A small but interesting study tested 10 runners who had been nasal breathing while exercising for six months. They put them through a series of tests, first while breathing through their nose and then while mouth-only breathing. Runners generally complain that they can’t get enough air in if they try to breathe through their nose, but it is something that takes practice to master. The nose allows air to be warmed before it reaches the lungs and the mucous and hairs in the nasal passages filter out pathogens and particles, so potentially it’s beneficial to breathe in through your nose. The subjects in this study took in the same amount of oxygen during both nasal and mouth breathing, but when they were nose breathing, their breathing rate was slower and their breath more economical. It is certainly easier to relax while nose breathing as it forces you to breathe more slowly. Other studies, however, have pointed out that although breathing rate is slower while nasal breathing, the heart rate can be higher, putting stress on the body in a different way. Without clear evidence either way it seems that personal preference is best, but do familiarise yourself with diaphragmatic breathing (see here).

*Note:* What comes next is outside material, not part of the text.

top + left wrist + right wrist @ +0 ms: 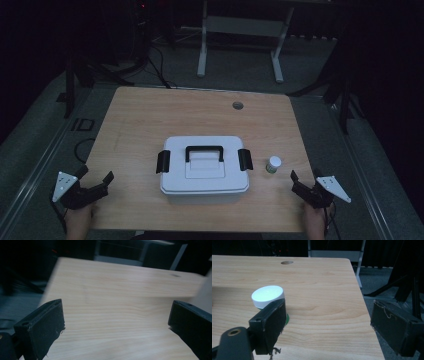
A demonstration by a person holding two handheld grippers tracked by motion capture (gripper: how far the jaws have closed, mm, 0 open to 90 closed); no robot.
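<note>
Two grippers sit at the near corners of the table [150, 115], one in each of the person's hands. At about 8 o'clock from the table's middle in the high view, the left gripper [96, 181] hovers over the near left corner, pointing toward 2 o'clock; its jaws stand wide apart with nothing between them, and its own view shows bare wood between the two black jaws. In the middle of the table stands a white box [204, 170] with a black handle [204, 151] on its lid and a black latch [163, 161] at each end, the lid on. Just beside the box, at 3 o'clock from it, stands a small bottle [273, 164] with a white cap, upright and apart from the box. At about 4 o'clock from the table's middle, the right gripper [303, 181] is at the near right edge, pointing toward 11 o'clock, jaws wide and empty. In the right gripper view the bottle [268, 297] stands near, behind the left jaw and outside the gap.
</note>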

Q Why does my nose run when I do?
A This is a very common problem. A runny nose or rhinitis, to use its medical name, can be triggered by a number of things. Obviously, your nose runs if a virus, such a
s the common cold, irritates it, but the same thing can happen when it’s exposed to dust, pollen, pollution, chemicals or cold air. Sometimes a runny nose is triggered purely by exercise itself and this is called exercise-induced rhinitis. Nasal mucous does have its purpose, though. It’s not simply produced to annoy us! It protects us by stopping dirt, dust and germs entering our system as we breathe in rapidly during running. The slightly frustrating thing is that when you run, your body is trying to get as much oxygen as possible into your lungs, so your nostrils flare and nasal passages open up, allowing more air (and more irritant) in with every inhalation.
Work out what your trigger is and then try to avoid or minimise your exposure to it. This might involve avoiding running beside queueing traffic, or covering your nose with a light scarf to warm the cold air before you breathe it in or to stop pollen reaching your nose.

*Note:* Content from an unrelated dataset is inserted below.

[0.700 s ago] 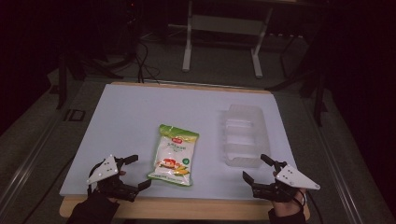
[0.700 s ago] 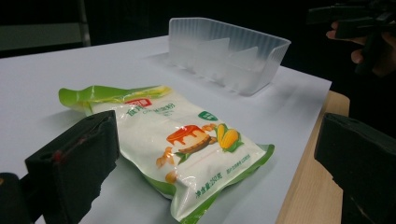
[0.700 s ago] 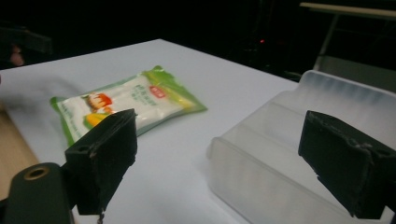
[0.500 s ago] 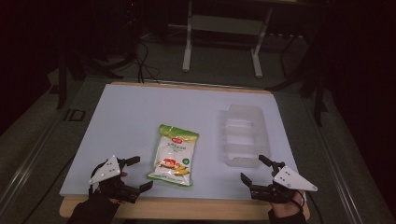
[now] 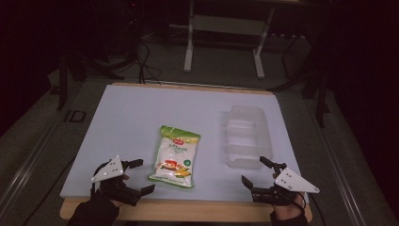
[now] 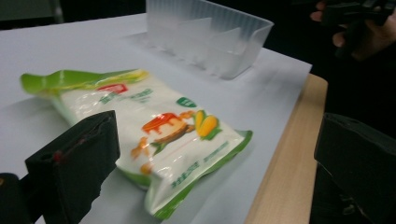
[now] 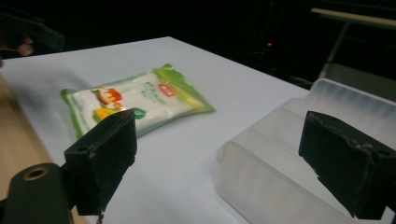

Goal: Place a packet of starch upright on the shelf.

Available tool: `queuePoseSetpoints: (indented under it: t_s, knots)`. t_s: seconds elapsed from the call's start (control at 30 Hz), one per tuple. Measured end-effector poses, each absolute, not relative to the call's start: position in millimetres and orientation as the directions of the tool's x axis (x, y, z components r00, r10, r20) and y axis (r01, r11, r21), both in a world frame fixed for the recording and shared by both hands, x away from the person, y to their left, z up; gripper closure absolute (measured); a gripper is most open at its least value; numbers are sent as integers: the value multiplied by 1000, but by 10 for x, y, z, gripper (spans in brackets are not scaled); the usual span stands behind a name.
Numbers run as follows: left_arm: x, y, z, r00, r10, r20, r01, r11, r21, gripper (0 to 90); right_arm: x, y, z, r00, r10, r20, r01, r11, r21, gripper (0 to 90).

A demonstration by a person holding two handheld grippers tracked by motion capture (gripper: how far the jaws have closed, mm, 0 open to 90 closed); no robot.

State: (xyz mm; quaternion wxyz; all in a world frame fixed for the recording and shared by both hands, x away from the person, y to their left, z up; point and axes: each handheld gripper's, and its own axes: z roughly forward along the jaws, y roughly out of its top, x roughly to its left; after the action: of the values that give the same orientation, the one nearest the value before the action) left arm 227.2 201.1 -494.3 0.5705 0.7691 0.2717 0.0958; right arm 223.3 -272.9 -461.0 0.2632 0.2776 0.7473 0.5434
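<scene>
1. High view: a snack bag [image 5: 175,156], white with green ends and a corn picture, lies flat near the middle of the white table top [image 5: 141,113], lengthwise toward the far edge. A clear plastic tray [image 5: 244,136] with inner dividers stands to its right, apart from it. The left gripper [image 5: 141,176] hovers at the near edge, just left of the bag, jaws spread with nothing between them. The right gripper [image 5: 256,172] sits at the near right corner, just below the tray, jaws likewise spread and empty. Both hands come in from the bottom edge.

2. Left gripper view: the bag [image 6: 154,135] lies ahead between the two black jaws, untouched, its green seam nearest. The tray [image 6: 210,39] stands beyond it. The other hand [image 6: 359,32] shows at the upper right.

3. Right gripper view: the jaws stand wide; the tray [image 7: 280,172] sits just ahead, the bag [image 7: 135,100] farther left.
</scene>
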Motion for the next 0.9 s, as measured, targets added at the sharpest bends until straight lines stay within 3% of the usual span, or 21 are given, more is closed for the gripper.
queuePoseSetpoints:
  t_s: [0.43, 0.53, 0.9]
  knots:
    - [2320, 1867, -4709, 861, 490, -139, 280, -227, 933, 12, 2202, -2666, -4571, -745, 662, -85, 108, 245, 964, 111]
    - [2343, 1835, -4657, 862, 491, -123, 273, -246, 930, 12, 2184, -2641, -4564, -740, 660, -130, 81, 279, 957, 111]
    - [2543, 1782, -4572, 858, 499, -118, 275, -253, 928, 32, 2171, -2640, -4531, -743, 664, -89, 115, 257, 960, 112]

Make a trip to your local pharmacist – there is a range of products for rhinitis that can be bought over the counter. These include nasal sprays containing decongestants, antihistamines or corticosteroids. Oral (tablet or liquid) antihistamines are also useful. Your pharmacist will advise you which would be best for you. You could also try nasal irrigation, which means washing out your nasal passages with salty water. Again, the pharmacist can advise you on how to do this. Rhinitis that doesn’t improve with treatment or involves smelly or blood-stained nasal discharge (particularly from one side) should always be checked by a doctor. Some winter gloves have an absorbent pad for wiping away the snot or you can shove a tissue in your pocket, use your sleeve or master the ‘snot rocket’, but please check there isn’t anyone behind you!